LiMT: A Multi-task Liver Image Benchmark Dataset

TL;DR

LiMT introduces a public 3D arterial-phase CT dataset that unifies liver and tumor segmentation, lesion detection, and multi-label lesion classification across 150 cases with four lesion types plus normal. The dataset integrates anatomy and lesion-type annotations to enable cross-task learning and reduce training heterogeneity, accompanied by baseline benchmarks for segmentation, detection, and classification. Experimental results show strong performance for standard segmentation models (e.g., nn-UNet), notable gains from multi-task learning, and competitive detection with attention-based methods, underscoring the dataset’s value as a cross-task benchmark. LiMT’s public availability and planned expansion aim to advance robust liver CAD research, multi-center generalization, and richer analytic capabilities for liver disease assessment.

Abstract

Computer-aided diagnosis (CAD) technology can assist clinicians in evaluating liver lesions and intervening with treatment in time. Although CAD technology has advanced in recent years, the application scope of existing datasets remains relatively limited, typically supporting only single tasks, which has somewhat constrained the development of CAD technology. To address the above limitation, in this paper, we construct a multi-task liver dataset (LiMT) used for liver and tumor segmentation, multi-label lesion classification, and lesion detection based on arterial phase-enhanced computed tomography (CT), potentially providing an exploratory solution that is able to explore the correlation between tasks and does not need to worry about the heterogeneity between task-specific datasets during training. The dataset includes CT volumes from 150 different cases, comprising four types of liver diseases as well as normal cases. Each volume has been carefully annotated and calibrated by experienced clinicians. This public multi-task dataset may become a valuable resource for the medical imaging research community in the future. In addition, this paper not only provides relevant baseline experimental results but also reviews existing datasets and methods related to liver-related tasks. Our dataset is available at https://drive.google.com/drive/folders/1l9HRK13uaOQTNShf5pwgSz3OTanWjkag?usp=sharing.

Figures (6)

• Figure 1: The distribution of the lesion number and volume of LiTS dataset and LiMT dataset.

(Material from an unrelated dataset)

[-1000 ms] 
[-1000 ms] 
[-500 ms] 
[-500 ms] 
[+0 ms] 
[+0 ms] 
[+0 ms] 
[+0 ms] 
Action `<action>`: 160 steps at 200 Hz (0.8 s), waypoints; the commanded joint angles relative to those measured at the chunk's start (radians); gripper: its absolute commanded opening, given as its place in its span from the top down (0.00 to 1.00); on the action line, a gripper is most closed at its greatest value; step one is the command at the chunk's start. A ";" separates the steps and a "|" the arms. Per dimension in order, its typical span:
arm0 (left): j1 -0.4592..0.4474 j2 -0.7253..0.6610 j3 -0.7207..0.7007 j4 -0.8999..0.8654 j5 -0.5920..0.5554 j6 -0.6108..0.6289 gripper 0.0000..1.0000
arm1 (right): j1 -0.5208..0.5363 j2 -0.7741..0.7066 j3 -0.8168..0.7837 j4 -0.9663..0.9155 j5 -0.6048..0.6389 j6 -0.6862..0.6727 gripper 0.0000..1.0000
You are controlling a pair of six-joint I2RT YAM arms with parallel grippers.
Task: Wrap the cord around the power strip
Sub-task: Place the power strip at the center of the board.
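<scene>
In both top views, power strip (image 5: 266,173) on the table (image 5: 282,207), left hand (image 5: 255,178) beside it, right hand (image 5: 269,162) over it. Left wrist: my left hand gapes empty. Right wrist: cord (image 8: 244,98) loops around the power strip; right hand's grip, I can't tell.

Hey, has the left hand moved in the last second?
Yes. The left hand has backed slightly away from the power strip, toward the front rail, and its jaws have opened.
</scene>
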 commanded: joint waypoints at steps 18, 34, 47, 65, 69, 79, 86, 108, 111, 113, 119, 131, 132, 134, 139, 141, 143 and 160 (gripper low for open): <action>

In the figure, hepatocellular carcinoma is denoted as HCC, hepatic metastases as HM, cavernous hemangioma of liver as CHL, and liver cyst as HC.
• Figure 2: Samples of four liver lesions in the dataset.
• Figure 3: The flowchart of labeling the LiMT dataset.
• Figure 4: Images and their corresponding annotations (The liver is annotated in red. Hepatocellular carcinoma, hepatic metastases, hepatic cyst, and cavernous hemangioma of liver are annotated in purple, blue, green, and yellow, respectively.)
• Figure 5: Statistical distributions of the dataset. In the figure, hepatocellular carcinoma is denoted as HCC, hepatic metastases as HM, cavernous hemangioma of liver as CHL, and liver cyst as HC. (a) The number of liver disease slices. (b) Distribution of diagnosis results. (c) Distribution of gender. (d) Distribution of age groups. (e) The proportion of four types of liver diseases in each age grade. (f) Number of liver cases collected by year. (g) Intensity distribution of each liver disease. (h) Area distribution of each liver disease in each slice. (i) Volume distribution of each liver disease.